*Exercise instructions*
Restate the data below word for word, omitting pictures.

*Source data*

>>>

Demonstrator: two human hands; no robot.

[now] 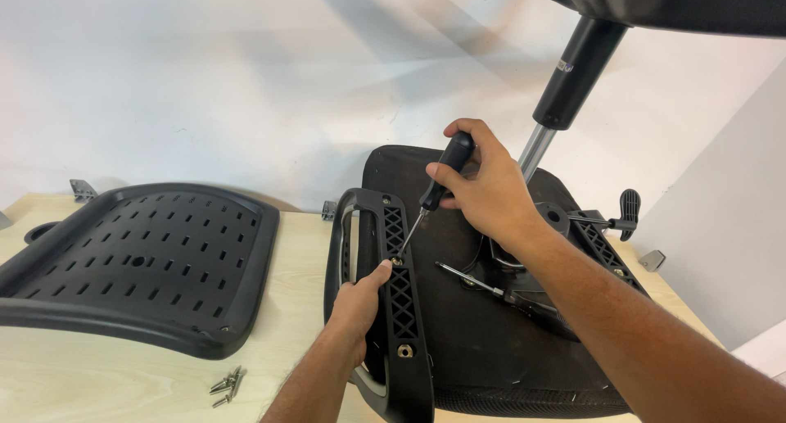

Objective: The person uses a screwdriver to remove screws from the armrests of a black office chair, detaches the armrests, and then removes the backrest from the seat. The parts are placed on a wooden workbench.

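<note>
Two hands on an upturned office chair seat (483,349) lying on the light wood bench (123,374). Right hand (483,190) has its fingers wrapped tight round a black-handled screwdriver (438,181); the tip sits on a screw (397,261) in the black armrest bracket (397,300). Left hand (356,308) grips the armrest just below that screw, fingers curled round the bar, thumb touching the bracket beside the screw head.

A second screw (404,351) shows lower on the same bracket. The matching bracket on the far side of the seat (606,255) is partly hidden by the right forearm. Second screwdriver (475,284) lies on the seat underside between the brackets, near the tilt mechanism. Gas lift cylinder (565,79), black sleeve over chrome rod, sticks up from the mechanism; it carries a small label near its top, too small to read. Black adjustment lever (626,210) juts out at the right.

Perforated black plastic backrest shell (139,267) lies flat on the bench to the left, well apart from the seat. Small pile of loose screws (227,386) sits on the bench just in front of the shell.
</note>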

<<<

*Answer section*
Demonstrator: two human hands; no robot.

[now] 

Objective: The person uses a screwdriver to remove screws from the armrests of a black office chair, detaches the armrests, and then removes the backrest from the seat. The parts are placed on a wooden workbench.

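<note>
Two hands on an upturned office chair seat (483,349) lying on the light wood bench (123,374). Right hand (483,190) has its fingers wrapped tight round a black-handled screwdriver (438,181); the tip sits on a screw (397,261) in the black armrest bracket (397,300). Left hand (356,308) grips the armrest just below that screw, fingers curled round the bar, thumb touching the bracket beside the screw head.

A second screw (404,351) shows lower on the same bracket. The matching bracket on the far side of the seat (606,255) is partly hidden by the right forearm. Second screwdriver (475,284) lies on the seat underside between the brackets, near the tilt mechanism. Gas lift cylinder (565,79), black sleeve over chrome rod, sticks up from the mechanism; it carries a small label near its top, too small to read. Black adjustment lever (626,210) juts out at the right.

Perforated black plastic backrest shell (139,267) lies flat on the bench to the left, well apart from the seat. Small pile of loose screws (227,386) sits on the bench just in front of the shell.
</note>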

Now the output is complete.